例えば、私は最近レンジを買い替えたのですが、これまで使っていたレンジは実家で使っていた物を初めて一人暮らしをする時に持ってきた物でトータル23年ほど使っていました。1年程前にもうそろそろ買い替えようかなと思い、その時に半年から1年後ぐらいに買おうと思いました。ここで言う半年から1年後と言ったらまだまだ先の話なので、買い替えるまでには十分時間がありますし、デザインや色、機能など自分好みの物を見つけようと思っていました。ところが、レンジを買い替える前にレンジ台を新しくしてしまい、前のレンジのサイズが新しいレンジ台に合わなくなってしまいました。そこで急遽新しいレンジを買う必要が出てきてしまいました。一週間以内に新しいのを買うことになってしまったため、デザインも自分の好みではなく、レンジ台のサイズに合うレンジを探すという実用性重視になってしまいました。

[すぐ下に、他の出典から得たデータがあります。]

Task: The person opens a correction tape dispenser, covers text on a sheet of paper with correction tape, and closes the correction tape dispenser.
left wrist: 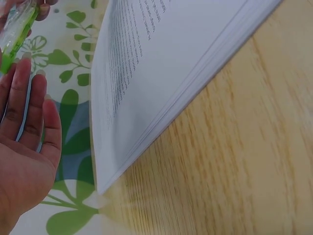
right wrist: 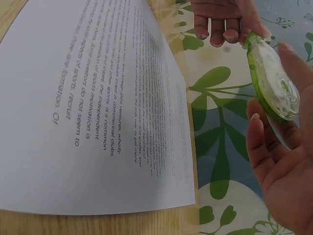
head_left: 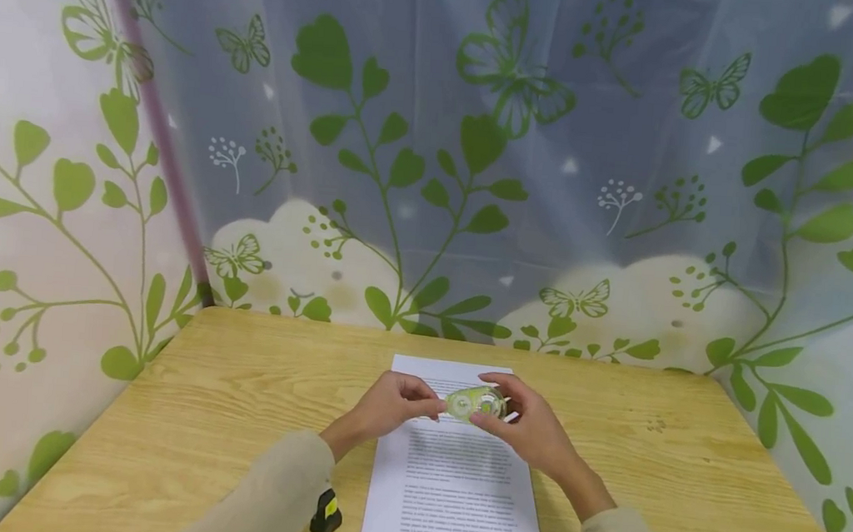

ここで何が言いたいかといいますと、「心理的距離」の遠さ近さで物事の判断が違ってくるということです。つまり、心理的距離が遠い出来事については抽象的に解釈して本質的な点や望ましさを重視します。そして、心理的距離が近い出来事については、具体的に解釈して実用性など副次的な点を重視します。

では、今日のまとめです。
今日は「心理的距離」についてお話しました。「心理的距離」とは「主観的な距離感」のことで『時間的距離』、『空間的距離』、『社会的距離』、『仮想的距離』の4種類があります。